# Ordered my XD 9mm today



## gr8johnson (Aug 23, 2007)

I looked at a lot of guns in this category (M&P, FNP-9, Steyr, Ruger, Taurus 24/7, Glock 19) as my very first handgun. This gun felt the best in my hand and the trigger pull feels great. I like the safety features. As a new gun owner I know your brain is the best type of safety, but having these will make me more comfortable. I am looking forward to learning all about this gun and learning to shoot. I paid $425.00 including s/h. I looked at a lot of sites and stores. This was the best price for a new XD 9 I could find. Does anyone have any advice for me about this gun that I should watch out for or expect to see. I really have not heard of any reoccurring problems.


----------



## IndianaJones (May 7, 2006)

1st of all, Congratulations and welcome to Team XD. About a year ago, I was in pretty much the same boat you were in. I also Chose the XD, but Not the 9mm.........my XD is the XD40 Service Model (all black)

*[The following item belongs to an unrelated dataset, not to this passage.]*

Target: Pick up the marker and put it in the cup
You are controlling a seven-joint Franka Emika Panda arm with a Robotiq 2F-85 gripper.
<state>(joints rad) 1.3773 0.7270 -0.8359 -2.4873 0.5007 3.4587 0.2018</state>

For the best info on XD's you should really go to www.XDTALK.com


----------



## diesel350 (Aug 23, 2007)

congrats i have a service xd od green rail light i love it.


----------



## Reglarguy (Aug 11, 2007)

gr8johnson said:


> I looked at a lot of guns in this category (M&P, FNP-9, Steyr, Ruger, Taurus 24/7, Glock 19) as my very first handgun. This gun felt the best in my hand and the trigger pull feels great. I like the safety features. As a new gun owner I know your brain is the best type of safety, but having these will make me more comfortable. I am looking forward to learning all about this gun and learning to shoot. I paid $425.00 including s/h. I looked at a lot of sites and stores. This was the best price for a new XD 9 I could find. Does anyone have any advice for me about this gun that I should watch out for or expect to see. I really have not heard of any reoccurring problems.


where can you get an xd for $425 with s/h included! i'll get another at that price. I just got 5" tactical in 9mm and i love it.


----------



## Reglarguy (Aug 11, 2007)

which reminds me.. does the 4" use the same mag as the 5" (i have the hi-cap) if so that would be sweet.


----------



## gr8johnson (Aug 23, 2007)

I got it off gunbroker.com. There are a few that have 400.00 price with no reserve. I got mine "buy it now" for $399.99 + 25.00 s/h. not sure about the mag tho.


----------



## awmp (Nov 11, 2007)

The prices here locally seem to be going down for the XDs, but it does depend on where you go.


----------



## RockingCALI (Nov 23, 2007)

Congrats on the new gun, if you don't mind me asking, how much are the fees when you buy a gun online and have it transfered to your local gun dealer? Because I see XD40s for $400 on the website gunbroker and my local gun dealer is selling a XD9mm for $425 used. From what it seems like, it will be better to buy online right?


----------



## Guest (Nov 26, 2007)

You are going to love your XD. My XD 9mm SC was the best gun I have ever owned. I traded it in for a smaller carry piece, as it was just too big for IWB carry, but it was an awesome shooter and I would not hesitate to buy another one. :smt023


----------



## Lucky7 (Nov 7, 2007)

Welcome to the cult ahem I mean club! I love my XDSC40!


----------



## JeffWard (Aug 24, 2007)

XDs are like potato chips...

It's hard to stop with just one...

You'll need the Sub-Compact next.


----------



## Lucky7 (Nov 7, 2007)

JeffWard said:


> XDs are like potato chips...
> 
> It's hard to stop with just one...
> 
> You'll need the Sub-Compact next.


How true Jeff, I was at the range Friday night shooting my buddy's XD40 Service model 2 tone. If I'm lucky Santa might bring one under the tree!


----------